The neurologist Robert Burton argues persuasively that the feeling of being certain is just that – a feeling or sensation – and is produced by unconscious brain mechanisms, similar to the way the feeling of thirst is produced by unconscious physiological mechanisms. This partly explains the a-ha moment, when we suddenly realise something and move from a state of uncertainty to certainty. As such, it is less to do with logical deduction than we like to believe. But because it feels like a thought, we think we are in charge of it.
This chimes with much of the work of people like Daniel Kahneman and provides further evidence that much of our decision-making is outside our conscious control.
If Burton is right, it explains why it’s so incredibly difficult to argue someone out of certainty. How many times have you tried to change someone’s mind by showing them evidence – facts and data – and heard these words: “oh, you’re right. I thought you were wrong. But now I see now that it was me who was wrong – thank you for enlightening me”? Just doesn’t happen, does it?
We tend to approach persuasion with what is known as the information deficit model: I have a killer piece of information that you don’t have. Once I share it with you, you will come over to my way of thinking. Of course the other person thinks the same and you engage in a battle of “my evidence is better than your evidence”. This is the adversarial debate culture that we have in the West and it simply does not work most of the time. (In a court room, of course, the lawyers are not trying to convince each other, they’re trying to convince the third-party – the judge and/or the jury)
Even when we all have access to the same evidence, we interpret it differently according to our individual, personal experience of life and if you really hope to change someone’s mind you have to engage with theirs. This is why stories can be such a powerful persuasion technique.
Story is how we make sense of the world and learn. Like most creatures we are fundamentally prediction-machines. We try to spot patterns that enable us to predict what will happen, so we can make good decisions and prosper. The most available guide is our personal experience: I was in this situation, I did this and this was the result. Conclusion: do the same thing again next time or don’t do the same thing again next time.
So we process what has happened to us in this basic story format, learning, little by little, how to get what we want. When your friend asks how your day was, you respond by telling him or her a story: “I was on the bus this morning and this woman got on with a dog…” “I was just getting a coffee when my boss came up to me…” etc. This is you processing what has happened and what you learn from it, so you can respond better next time.
But why is your friend interested? And why do stories – films, plays, books, TV series etc. give us so much pleasure? It’s because we piggyback on the learning of others. When you listen to your friend’s story, you benefit from their experience and add to your repository of knowledge. Occasionally this surfaces as conscious knowledge “ah, I’m tempted to do x, but I heard about someone who did that in a similar situation and bad things happened”. But most of the time, this information sits in the massive unconscious reservoir of experience that guides us when we make decisions.

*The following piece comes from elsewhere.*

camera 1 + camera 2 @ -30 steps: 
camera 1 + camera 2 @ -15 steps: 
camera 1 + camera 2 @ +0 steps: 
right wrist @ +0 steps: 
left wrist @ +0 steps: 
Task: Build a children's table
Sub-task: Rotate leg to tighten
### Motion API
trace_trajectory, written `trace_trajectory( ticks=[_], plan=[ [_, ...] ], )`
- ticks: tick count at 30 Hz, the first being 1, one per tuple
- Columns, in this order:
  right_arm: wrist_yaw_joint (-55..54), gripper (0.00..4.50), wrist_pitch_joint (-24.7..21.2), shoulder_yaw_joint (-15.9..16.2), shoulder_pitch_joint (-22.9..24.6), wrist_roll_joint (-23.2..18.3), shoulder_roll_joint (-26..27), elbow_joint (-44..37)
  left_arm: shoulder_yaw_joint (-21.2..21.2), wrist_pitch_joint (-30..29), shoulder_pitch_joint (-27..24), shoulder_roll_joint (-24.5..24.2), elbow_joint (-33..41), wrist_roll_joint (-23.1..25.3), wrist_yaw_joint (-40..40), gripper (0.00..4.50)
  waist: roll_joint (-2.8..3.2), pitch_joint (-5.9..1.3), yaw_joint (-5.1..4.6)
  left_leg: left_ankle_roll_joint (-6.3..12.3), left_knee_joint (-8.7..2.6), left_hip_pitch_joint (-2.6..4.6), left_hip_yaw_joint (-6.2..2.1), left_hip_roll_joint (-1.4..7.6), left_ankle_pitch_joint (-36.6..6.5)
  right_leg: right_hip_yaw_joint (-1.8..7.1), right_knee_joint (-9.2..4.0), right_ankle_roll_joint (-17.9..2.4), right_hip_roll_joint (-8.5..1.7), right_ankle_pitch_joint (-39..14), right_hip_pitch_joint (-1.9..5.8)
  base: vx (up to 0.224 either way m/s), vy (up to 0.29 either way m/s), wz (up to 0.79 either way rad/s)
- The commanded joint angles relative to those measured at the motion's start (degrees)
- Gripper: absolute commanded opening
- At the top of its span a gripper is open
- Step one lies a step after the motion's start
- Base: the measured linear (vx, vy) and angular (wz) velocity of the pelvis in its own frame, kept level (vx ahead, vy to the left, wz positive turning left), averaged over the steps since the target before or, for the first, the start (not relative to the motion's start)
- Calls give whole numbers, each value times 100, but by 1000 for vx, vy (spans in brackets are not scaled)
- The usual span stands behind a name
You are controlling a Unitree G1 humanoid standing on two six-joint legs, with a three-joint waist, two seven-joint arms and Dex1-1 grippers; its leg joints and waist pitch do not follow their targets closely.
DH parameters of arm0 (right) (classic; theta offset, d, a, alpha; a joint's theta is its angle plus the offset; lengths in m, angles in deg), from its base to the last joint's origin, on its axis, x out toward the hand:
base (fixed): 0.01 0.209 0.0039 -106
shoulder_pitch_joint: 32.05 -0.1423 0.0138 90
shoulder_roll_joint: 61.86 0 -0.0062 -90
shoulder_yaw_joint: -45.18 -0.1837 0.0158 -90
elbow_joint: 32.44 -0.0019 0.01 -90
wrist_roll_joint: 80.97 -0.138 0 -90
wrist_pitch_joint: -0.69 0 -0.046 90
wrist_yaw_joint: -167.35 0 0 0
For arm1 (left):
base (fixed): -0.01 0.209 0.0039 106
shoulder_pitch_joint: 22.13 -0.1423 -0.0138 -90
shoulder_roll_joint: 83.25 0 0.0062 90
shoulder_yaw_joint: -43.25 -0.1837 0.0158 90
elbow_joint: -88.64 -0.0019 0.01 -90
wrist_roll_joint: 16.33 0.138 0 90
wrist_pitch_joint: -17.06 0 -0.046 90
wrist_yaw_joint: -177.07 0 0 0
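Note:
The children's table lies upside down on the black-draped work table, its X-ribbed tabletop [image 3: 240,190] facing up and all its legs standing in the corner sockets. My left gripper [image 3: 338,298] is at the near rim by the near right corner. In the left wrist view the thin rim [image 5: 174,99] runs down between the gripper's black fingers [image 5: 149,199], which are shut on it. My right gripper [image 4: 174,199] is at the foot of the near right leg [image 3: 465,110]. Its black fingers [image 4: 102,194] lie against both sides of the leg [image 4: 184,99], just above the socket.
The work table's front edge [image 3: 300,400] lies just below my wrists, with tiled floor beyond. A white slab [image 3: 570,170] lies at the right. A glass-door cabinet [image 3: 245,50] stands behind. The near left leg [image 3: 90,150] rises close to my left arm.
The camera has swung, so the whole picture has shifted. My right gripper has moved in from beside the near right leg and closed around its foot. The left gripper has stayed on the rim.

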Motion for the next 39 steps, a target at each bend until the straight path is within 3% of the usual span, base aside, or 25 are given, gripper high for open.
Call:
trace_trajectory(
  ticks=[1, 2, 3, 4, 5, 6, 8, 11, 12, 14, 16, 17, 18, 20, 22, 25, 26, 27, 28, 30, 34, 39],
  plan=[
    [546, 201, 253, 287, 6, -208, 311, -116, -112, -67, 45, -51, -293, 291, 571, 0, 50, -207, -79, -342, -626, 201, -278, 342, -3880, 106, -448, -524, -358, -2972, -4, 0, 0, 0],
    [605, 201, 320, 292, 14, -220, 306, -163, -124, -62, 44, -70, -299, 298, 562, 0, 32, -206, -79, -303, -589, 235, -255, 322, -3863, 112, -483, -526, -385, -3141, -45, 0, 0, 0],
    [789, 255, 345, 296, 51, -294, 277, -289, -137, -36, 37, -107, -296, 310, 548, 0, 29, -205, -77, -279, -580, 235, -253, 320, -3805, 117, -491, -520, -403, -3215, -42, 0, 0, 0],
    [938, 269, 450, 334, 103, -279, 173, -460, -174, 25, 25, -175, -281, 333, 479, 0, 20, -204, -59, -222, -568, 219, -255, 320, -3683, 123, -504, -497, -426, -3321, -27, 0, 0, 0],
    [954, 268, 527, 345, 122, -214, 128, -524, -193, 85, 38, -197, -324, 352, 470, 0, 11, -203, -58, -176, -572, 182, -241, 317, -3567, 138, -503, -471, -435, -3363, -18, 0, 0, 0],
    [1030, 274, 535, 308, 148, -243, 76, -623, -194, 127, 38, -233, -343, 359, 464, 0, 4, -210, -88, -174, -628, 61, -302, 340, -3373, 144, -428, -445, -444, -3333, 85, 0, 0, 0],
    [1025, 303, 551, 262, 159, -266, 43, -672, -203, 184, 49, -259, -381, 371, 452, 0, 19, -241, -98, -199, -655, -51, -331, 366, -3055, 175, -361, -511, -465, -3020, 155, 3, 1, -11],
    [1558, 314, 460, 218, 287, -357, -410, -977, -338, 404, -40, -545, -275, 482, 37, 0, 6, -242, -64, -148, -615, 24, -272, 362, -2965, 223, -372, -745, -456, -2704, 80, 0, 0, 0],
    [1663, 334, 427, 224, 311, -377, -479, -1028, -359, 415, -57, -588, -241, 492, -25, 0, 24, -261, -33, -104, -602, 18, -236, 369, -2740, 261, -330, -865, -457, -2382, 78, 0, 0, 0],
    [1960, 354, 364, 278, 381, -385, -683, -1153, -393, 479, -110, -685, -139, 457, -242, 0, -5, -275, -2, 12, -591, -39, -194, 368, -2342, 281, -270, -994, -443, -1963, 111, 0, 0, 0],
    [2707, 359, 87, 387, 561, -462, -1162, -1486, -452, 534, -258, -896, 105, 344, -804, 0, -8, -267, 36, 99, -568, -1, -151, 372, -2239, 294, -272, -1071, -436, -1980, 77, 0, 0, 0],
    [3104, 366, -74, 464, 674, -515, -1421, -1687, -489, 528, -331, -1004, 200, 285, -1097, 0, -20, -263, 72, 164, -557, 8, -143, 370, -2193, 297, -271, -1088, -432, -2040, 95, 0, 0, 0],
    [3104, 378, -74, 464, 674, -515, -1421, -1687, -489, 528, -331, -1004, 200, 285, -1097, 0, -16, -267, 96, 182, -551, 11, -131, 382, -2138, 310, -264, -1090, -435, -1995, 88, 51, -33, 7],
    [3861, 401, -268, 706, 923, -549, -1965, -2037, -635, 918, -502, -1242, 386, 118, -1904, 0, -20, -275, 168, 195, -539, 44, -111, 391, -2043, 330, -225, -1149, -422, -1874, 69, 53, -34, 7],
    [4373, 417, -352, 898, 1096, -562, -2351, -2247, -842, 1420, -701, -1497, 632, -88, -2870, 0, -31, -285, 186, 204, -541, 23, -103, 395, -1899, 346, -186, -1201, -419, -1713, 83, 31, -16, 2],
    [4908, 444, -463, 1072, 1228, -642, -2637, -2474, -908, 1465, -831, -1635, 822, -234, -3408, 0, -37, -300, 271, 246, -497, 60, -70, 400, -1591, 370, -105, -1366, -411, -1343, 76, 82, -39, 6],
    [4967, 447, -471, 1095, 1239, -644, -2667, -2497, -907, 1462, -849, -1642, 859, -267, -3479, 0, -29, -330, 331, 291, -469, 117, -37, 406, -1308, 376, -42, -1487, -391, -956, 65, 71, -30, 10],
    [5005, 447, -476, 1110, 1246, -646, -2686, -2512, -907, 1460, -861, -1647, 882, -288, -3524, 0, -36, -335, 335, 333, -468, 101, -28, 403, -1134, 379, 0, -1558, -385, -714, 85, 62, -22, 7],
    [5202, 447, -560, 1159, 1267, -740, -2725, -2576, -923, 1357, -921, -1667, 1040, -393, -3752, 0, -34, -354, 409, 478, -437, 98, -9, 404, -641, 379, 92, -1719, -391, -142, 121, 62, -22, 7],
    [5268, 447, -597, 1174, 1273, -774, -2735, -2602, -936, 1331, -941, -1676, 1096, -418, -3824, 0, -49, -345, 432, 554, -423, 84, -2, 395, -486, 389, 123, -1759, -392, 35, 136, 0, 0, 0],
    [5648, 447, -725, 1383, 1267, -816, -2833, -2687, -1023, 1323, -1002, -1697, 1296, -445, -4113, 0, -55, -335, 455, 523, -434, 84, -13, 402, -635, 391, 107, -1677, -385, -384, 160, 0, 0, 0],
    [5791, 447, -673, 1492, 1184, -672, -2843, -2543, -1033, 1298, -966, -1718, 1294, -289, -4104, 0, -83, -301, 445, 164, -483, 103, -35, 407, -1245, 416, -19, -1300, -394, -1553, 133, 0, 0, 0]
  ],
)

Back to the question of how do you change someone’s mind. By telling them a story you trigger connections with their own experience or engage their imagination and desire to learn from you. What’s more, because of their hardwired hunger for story, you are more likely to engage them positively in discussion, rather than provoking resistance by parading your evidence and implying that they are wrong/stupid/ignorant.
I should make it clear that when I advocate using story, I’m not suggesting it’s necessary to concoct an elaborately structured, three act epic, with twists and turns and numerous subplots. The most basic story is the one I referenced earlier “I was in this situation, I did this and this was the result”.
If you look at the ten most-watched TED talks, nine of them contain story. To me the only mystery is why one of them doesn’t.